Used by nurses to address patient care, it is comprised of five crucial steps: assessing, diagnosing, planning, implementing and evaluating. Assessment is the stage where data is collected to form the diagnosis. Planning is where the long-term and short-term goals are developed.

What are the disadvantages of the nursing process? ›

Critics believe that nurses use the nursing process for development of their profession and, thus, the patients' benefits are less considered. In the opinion of some critics, nursing process has been developed as a deductive process and is not based on nurse's actual performance.

What is nursing process pdf? ›

Nursing process ; is a systematic , patient – centered , goal – oriented method of caring to provide a frame work for nursing practice . Objectives of N P (Nursing process ); The steps of the nursing process are not separated items , but rather are parts of. whole used to ; -Identify needs of the patient.

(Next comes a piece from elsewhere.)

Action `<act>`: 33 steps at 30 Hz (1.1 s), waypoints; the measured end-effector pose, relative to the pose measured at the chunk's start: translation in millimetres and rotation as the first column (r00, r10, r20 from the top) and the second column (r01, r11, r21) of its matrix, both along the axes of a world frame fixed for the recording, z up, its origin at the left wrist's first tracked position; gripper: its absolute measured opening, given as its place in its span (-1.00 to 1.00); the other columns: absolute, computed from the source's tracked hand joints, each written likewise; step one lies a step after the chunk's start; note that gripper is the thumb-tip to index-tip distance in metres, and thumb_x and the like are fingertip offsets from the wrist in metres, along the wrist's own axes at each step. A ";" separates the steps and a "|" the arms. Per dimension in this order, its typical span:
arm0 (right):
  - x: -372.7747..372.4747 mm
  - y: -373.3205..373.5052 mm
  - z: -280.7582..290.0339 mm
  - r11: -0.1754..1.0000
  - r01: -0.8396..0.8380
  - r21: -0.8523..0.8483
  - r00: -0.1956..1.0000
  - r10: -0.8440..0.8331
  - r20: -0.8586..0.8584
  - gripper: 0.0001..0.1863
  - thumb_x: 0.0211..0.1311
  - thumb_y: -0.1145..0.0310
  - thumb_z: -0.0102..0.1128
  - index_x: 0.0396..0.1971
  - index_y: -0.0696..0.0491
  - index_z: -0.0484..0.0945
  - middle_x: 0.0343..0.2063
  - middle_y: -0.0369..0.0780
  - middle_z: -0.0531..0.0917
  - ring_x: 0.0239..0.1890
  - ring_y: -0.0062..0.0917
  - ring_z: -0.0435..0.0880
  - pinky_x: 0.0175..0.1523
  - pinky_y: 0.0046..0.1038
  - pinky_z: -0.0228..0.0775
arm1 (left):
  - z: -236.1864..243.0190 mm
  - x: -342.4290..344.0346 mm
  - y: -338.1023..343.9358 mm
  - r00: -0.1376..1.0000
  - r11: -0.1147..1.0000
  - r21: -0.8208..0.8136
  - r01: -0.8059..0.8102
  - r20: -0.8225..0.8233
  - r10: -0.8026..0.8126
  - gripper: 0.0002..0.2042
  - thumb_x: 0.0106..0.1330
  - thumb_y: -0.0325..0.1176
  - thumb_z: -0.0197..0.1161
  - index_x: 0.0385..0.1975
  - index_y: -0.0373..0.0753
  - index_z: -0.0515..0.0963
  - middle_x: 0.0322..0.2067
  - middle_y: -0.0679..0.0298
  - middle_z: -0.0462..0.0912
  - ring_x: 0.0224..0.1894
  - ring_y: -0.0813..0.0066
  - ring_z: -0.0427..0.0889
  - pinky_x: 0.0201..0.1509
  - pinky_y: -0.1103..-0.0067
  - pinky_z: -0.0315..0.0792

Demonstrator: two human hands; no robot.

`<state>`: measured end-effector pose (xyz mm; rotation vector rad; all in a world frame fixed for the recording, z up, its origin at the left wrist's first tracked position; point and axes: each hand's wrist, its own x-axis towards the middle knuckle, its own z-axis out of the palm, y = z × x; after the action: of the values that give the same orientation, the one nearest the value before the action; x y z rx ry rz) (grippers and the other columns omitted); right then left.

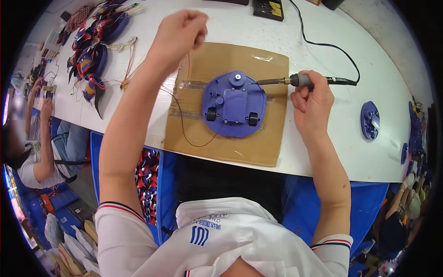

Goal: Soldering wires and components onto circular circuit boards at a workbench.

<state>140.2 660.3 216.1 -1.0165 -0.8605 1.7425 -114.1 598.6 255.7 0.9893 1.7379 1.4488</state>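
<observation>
Right now the right hand [316, 99] has its grip wrapped around a soldering iron [302, 80], the tip over the far right part of a round purple base [236, 106]; contact is unclear. That base lies on brown cardboard [272, 134] on the white counter [332, 60]. Far left, the left hand [184, 34] has curled fingers; I cannot tell whether its grip holds anything.

White counter [353, 134] with several things
On it lie a flat brown cardboard sheet [272, 134], a small purple oval plastic part [369, 121] and a black rectangular tray [267, 17].
</observation>
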 end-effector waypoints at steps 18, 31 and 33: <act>-2.8 -7.2 -5.8 0.996 -0.056 0.070 0.998 0.055 0.012 -0.80 0.25 0.33 -0.02 -0.41 0.12 0.53 -0.78 -0.37 0.30 -0.83 -0.76 0.06 -0.70 -0.70 -0.14 | -35.9 96.3 -81.0 0.722 0.963 0.252 -0.097 -0.648 0.242 -0.91 -0.03 -0.57 0.33 -0.54 -0.22 0.59 -0.63 0.43 0.50 -0.52 0.61 0.35 -0.32 0.70 0.26; -5.3 -7.5 -6.8 0.998 -0.040 0.050 0.999 0.041 -0.020 -0.80 0.25 0.32 -0.01 -0.40 0.13 0.53 -0.78 -0.37 0.30 -0.83 -0.76 0.06 -0.70 -0.70 -0.13 | -39.8 99.4 -82.7 0.752 0.965 0.238 -0.113 -0.614 0.240 -0.89 -0.07 -0.56 0.34 -0.59 -0.18 0.57 -0.66 0.47 0.45 -0.50 0.60 0.33 -0.28 0.68 0.24; -6.3 -7.9 -6.9 0.998 -0.037 0.048 0.999 0.038 -0.022 -0.80 0.25 0.32 -0.01 -0.40 0.13 0.53 -0.77 -0.37 0.30 -0.83 -0.76 0.06 -0.70 -0.70 -0.13 | -40.6 99.4 -82.4 0.744 0.965 0.234 -0.114 -0.624 0.239 -0.89 -0.07 -0.56 0.34 -0.59 -0.18 0.57 -0.66 0.47 0.45 -0.51 0.60 0.33 -0.28 0.68 0.24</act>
<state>133.9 652.3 209.2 -0.9528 -0.9080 1.7536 -14.6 516.3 215.1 1.6101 2.2663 1.5043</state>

How to answer nursing questions correctly? ›

Pay attention to the question's wording and be clear on its intent before you even look at the answers. Then, pay close attention to each of the answers and their phrasing. It can also help to read through each NCLEX question more than once.

What is a nursing process example? ›

Example: A new patient is admitted to the unit. The nurse obtains the patient's blood pressure, heart rate, respiration rate, temperature, and oxygen saturation. The nurse performs a head-to-toe assessment and gauges the patient's pain level. The nurse documents this information.

How do you answer a nursing scenario question? ›

This method incorporates the following four elements:
  1. Situation: Describe the situation. State what caused it and how it affected you or your patients.
  2. Task: Explain the task that you were responsible for. ...
  3. Action: Describe the actions you took. ...
  4. Result: Conclude your answer by discussing the result of your actions.
Jul 29, 2024

How to answer nursing priority questions? ›

ABCs – Life Saving Tips for Managing Priority Questions:

Follow your ABCs of nursing- Airway, Breathing, and Circulation. Use Maslow's Hierarchy of Needs. Follow the nursing process when selecting appropriate nursing actions. Always ask yourself- has the patient been fully assessed?